Work order:
Below are lines of data, and only some are wanted. Please repeat exactly those from the line that has "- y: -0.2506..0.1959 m" through the line that has "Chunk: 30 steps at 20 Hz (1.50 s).".

Data provided:
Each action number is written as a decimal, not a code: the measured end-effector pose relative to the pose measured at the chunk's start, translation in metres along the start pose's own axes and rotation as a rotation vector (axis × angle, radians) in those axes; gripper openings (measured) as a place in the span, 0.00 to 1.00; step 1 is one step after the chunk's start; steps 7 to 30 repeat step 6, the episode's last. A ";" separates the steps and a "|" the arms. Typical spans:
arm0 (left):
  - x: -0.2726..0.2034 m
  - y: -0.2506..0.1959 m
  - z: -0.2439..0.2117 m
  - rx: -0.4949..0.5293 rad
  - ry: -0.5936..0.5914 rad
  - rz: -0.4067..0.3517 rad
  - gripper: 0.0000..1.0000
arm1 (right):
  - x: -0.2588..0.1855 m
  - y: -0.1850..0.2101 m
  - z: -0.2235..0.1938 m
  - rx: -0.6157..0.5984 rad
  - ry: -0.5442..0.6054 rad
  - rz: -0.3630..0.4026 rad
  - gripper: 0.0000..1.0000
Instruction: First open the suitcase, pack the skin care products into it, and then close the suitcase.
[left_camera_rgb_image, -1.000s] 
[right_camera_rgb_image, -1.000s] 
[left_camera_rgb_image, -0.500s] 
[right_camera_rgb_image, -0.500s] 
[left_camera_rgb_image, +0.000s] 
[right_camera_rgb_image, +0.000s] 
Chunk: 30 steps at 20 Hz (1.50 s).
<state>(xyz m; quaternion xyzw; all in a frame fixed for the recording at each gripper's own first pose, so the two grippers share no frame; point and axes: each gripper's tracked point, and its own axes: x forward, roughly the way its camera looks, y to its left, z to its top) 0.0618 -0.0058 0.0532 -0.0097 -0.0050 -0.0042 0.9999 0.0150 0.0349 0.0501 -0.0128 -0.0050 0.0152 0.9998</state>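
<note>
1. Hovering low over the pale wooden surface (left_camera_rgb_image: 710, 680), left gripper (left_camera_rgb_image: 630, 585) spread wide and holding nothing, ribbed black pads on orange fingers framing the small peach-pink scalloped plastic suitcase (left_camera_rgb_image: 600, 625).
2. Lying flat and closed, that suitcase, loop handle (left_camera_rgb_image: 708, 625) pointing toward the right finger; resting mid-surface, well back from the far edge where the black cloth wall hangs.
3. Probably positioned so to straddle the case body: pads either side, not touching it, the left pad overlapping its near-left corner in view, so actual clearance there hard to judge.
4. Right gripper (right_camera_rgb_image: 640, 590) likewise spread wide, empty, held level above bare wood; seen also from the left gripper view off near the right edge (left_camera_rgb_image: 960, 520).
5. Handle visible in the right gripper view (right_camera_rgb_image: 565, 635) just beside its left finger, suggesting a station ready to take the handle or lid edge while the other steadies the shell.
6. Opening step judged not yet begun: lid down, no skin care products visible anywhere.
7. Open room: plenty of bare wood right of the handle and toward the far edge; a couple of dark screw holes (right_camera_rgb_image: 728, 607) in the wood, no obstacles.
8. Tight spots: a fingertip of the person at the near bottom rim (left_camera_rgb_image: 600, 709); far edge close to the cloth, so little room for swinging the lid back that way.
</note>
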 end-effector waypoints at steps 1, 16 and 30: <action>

Answer area:
  - y: -0.2506..0.1959 m
  - z: -0.2439..0.2117 m
  - rx: -0.4949..0.5293 rad
  - ry: -0.5936..0.5914 rad
  - rz: -0.4067..0.3517 rad
  - gripper: 0.0000..1.0000
arm1 (right):
  - x: -0.2588..0.1855 m
  - y: -0.1850..0.2101 m
  - z: -0.2235..0.1938 m
  - rx: -0.6157..0.5984 rad
  - ry: -0.5442..0.6054 rad
  - rz: -0.3630..0.4026 rad
  - gripper: 0.0000..1.0000
Instruction: First open the suitcase, pack the skin care products into it, and then close the suitcase.
[left_camera_rgb_image, -1.000s] 
[right_camera_rgb_image, -1.000s] 
[left_camera_rgb_image, -0.500s] 
[right_camera_rgb_image, -0.500s] 
[left_camera_rgb_image, +0.000s] 
[right_camera_rgb_image, +0.000s] 
Chunk: 30 steps at 20 Hz (1.50 s).

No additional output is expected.